La Chambre des Comptes ne partage pas cette approche de détermination de la fraction de la DGD par le Ministre des finances, dans la mesure où les dépenses de personnel et pension ont déjà été exclues par ses soins des recettes nettes ayant servi de base calcul de la fraction de la DGD.
Pour la juridiction des comptes, les salaires ne sauraient à la fois être retirés de la base de calcul des recettes nettes au dénominateur et être intégrés à la DGD au numérateur, au risque de déséquilibrer la fraction. Il en résulte que la fraction de la DGD au titre de l’exercice 2023 est de 6,11% et reste donc inférieur au minimum légal de 15%.
Au total, la Chambre des Comptes constate une divergence persistante avec le Ministre des Finances qui porte en réalité sur : la base des recettes de l’Etat sur lesquelles s’applique le taux de 15%; les éléments constitutifs de la DGD; « les transferts implicites ». Une clarification sur ces points est d’autant plus nécessaire que la fraction des recettes à affecter à la DGD n’apparait toujours pas dans la loi de finances tel qu’exigé par l’alinéa 2 de l’article 25 de la loi n° 2019/024 du 24 décembre 2019 portant Code Général des CTD. Aussi, la Chambre des Comptes recommande-t-elle, en attendant la mention de la fraction des recettes dans la loi de finances de l’exercice 2025 tel que promis par le Ministre des Finances, qu’un texte règlementaire d’application soit pris pour clarifier les points ci-dessus.

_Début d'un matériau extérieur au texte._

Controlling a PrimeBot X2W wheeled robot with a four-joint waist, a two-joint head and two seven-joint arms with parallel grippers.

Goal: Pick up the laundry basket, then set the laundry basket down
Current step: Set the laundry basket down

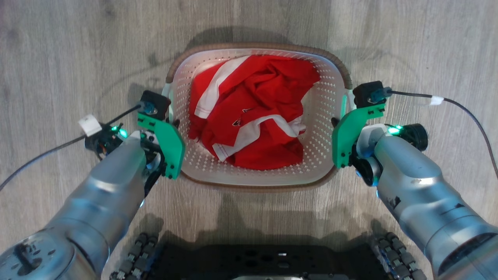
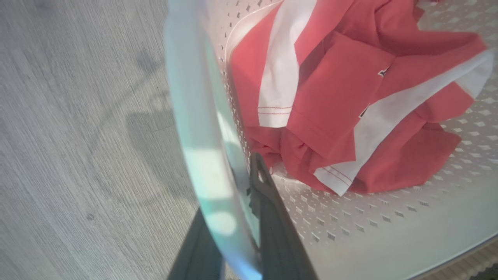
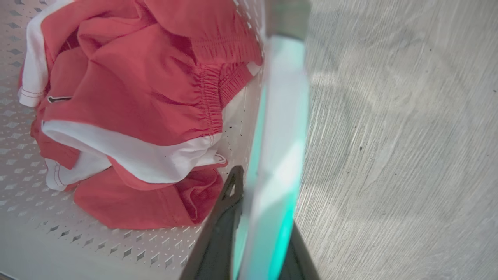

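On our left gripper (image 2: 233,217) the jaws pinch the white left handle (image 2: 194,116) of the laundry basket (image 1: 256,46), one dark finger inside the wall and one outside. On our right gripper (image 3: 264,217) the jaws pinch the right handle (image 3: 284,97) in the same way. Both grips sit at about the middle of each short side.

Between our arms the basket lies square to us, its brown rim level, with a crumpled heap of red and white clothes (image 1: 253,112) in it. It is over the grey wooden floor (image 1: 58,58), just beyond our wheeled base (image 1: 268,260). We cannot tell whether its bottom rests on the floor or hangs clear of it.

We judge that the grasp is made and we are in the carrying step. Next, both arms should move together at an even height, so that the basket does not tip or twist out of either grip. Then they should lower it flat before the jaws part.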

Irrégularités sur les Comptes d’affectation spéciale
L’examen des Comptes d’affectation spéciale (CAS) révèlent que des efforts restent à faire concernant certains constats relevés depuis plusieurs exercices et qui portent sur : la faible exécution des recettes et dépenses de certains CAS ; l’insuffisance d’informations sur les dépenses de certains CAS; le non-respect du principe d’intangibilité des soldes ; la non-détermination des soldes de trésorerie.
« Des documents produits par les Agents Comptables de certains CAS à l’issue des entretiens, des discordances ont été relevées entre les informations fournies par ces derniers et celles du PLR produites par le MINFI. En effet, le PLR, ne présente pas de manière fidèle les soldes reportés des CAS », révèle la Chambre des comptes.
Ces discordances résulteraient notamment du reporting précoce et manuel des informations des CAS (donc non exhaustives) vers la Direction de la Comptabilité Publique. Par ailleurs, il a été relevé que le logiciel PROBMIS-CAS n’a pas permis la célérité et la fiabilité sur l’exécution du budget des CAS du fait de la défaillance de l’application à produire de manière automatique certains états de synthèse et de l’instabilité de la connexion internet.
Aussi, la Chambre des Comptes recommande-t-elle au Ministre des Finances de s’assurer, en liaison avec les gestionnaires des CAS, de l’exactitude des informations fournies dans le Projet de Loi de Règlement.
Trois (03) CAS n’ont pas fourni de détails sur leurs dépenses de fonctionnement et d’investissement effectuées. La situation est récurrente en ce qui concerne le « Fonds Spécial de Développement Forestier ». La Chambre des Comptes observe que « le Fonds Spécial de Télécommunications », « le Fonds Spécial de développement du secteur de l’électricité » et « le Fonds Spécial de Développement Forestier » n’ont pas fourni de détails sur les dépenses effectuées entrainant une difficulté à apprécier la régularité de celles-ci, notamment pour ce qui concerne les dépenses proscrites.